Нельзя возвращаться туда, где было хорошо, но возвращаться туда, где было плохо – тоже нельзя. Куда же нам деваться?»
Максим, как будто онемев, продолжал сидеть и смотреть на Катю.
– Ну-ка, быстро! – скомандовала она.
– Знаешь, – сказал Максим, – я тебя люблю.
– Мы в вас все были влюблены. Вы были самой молодой учительницей в школе, – сказал Александр.
– Неправда, Саша, – возразила Ирина Владимировна. – Ты любил эту девочку… Как же ее… Катя… Катя…
– Форапонова, – подсказал Александр.
– Точно, Форапонова! Где она, кто? Не знаешь?
– Знаю. Я звонил ей недавно. Нашел по телефонному справочнику. Почему-то захотелось позвонить. Я долго не решался. Потом все-таки набрал номер… За десять лет не встречались ни разу. Представляете, а еще говорят: Ростов – деревня.
– Ну и что она?
– Она сказала, что я не вовремя. Попросила перезвонить через полчаса. Ирина Владимировна, я не звонил ей десять лет, и оказалось, что надо было подождать еще полчаса.
– Ты перезвонил?
– Нет.
– Почему?
– Как вам сказать… Нет ничего хуже, чем обнаружить, как постарела твоя первая любовь. Мать и отец могут постареть, могут постареть друзья, которых давно не видел, сантехник дядя Женя из дома родителей может постареть – кто угодно. Но первая любовь должна остаться первой любовью: без морщин, без богатого жизненного опыта на лице, без детей от первого брака, от второго брака, без второго подбородка, без третьего подбородка…

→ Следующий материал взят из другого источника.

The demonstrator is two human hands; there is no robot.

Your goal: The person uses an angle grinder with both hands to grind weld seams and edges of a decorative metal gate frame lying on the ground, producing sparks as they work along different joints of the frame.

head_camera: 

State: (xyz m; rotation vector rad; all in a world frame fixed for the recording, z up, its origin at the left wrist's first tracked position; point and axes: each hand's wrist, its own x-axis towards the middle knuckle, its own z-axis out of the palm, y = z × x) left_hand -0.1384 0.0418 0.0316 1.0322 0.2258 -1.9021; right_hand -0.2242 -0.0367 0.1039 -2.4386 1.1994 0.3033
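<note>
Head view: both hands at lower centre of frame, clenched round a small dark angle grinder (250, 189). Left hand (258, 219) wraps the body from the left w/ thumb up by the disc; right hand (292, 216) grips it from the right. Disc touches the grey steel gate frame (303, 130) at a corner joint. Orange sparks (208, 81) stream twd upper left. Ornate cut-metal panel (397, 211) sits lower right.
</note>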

– Сашенька, остановись, да ей всего-то сколько? О какой старости ты говоришь? О каком третьем подбородке? Что ж это ее, по-твоему, так перекочевряжило? А что тогда ты обо мне скажешь?

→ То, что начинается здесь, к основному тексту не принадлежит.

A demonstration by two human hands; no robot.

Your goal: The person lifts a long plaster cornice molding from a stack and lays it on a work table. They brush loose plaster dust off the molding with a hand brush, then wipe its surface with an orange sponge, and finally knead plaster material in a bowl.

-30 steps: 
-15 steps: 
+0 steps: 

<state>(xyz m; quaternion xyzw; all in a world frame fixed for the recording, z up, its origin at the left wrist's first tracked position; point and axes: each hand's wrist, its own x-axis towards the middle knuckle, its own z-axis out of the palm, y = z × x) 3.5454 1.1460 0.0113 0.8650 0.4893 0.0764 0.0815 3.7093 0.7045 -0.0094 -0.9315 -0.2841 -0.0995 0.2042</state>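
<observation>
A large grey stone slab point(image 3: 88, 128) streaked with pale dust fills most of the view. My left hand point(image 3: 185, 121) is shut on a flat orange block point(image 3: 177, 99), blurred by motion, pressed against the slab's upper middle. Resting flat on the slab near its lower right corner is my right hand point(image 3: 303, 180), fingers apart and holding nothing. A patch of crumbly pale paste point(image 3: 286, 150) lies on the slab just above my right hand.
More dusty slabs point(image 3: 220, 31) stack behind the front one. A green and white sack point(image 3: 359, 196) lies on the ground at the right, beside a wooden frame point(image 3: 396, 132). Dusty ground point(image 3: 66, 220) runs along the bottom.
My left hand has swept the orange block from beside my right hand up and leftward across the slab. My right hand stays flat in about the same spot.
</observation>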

– Ирина Владимировна, вы – другое дело.
Миша сидел за столом и протирал скатертью очки. Вокруг него суетилась Белла Абрамовна:
– Есть уха, форшмак и фаршированная риба.
– У нас сегодня рыбный день?
– С кем ты пил? – Белла Абрамовна, вздохнув, села за стол рядом с сыном. – Из-за тебя я уже не могу вести никакой деятельности, кроме нервной.
– С Олегом. Он разводится с Катей.
Белла Абрамовна всплеснула руками:
– Я тебя умоляю! Что случилось?
– Она ему изменила.
– Так что теперь – разводиться? Ешь, а то остынет.
– Она ему изменила с сантехником.
– Вот, пожалуйста. Я всегда говорила, с этими сантехниками одни неприятности: то их не дождешься, то с ними не расплатишься.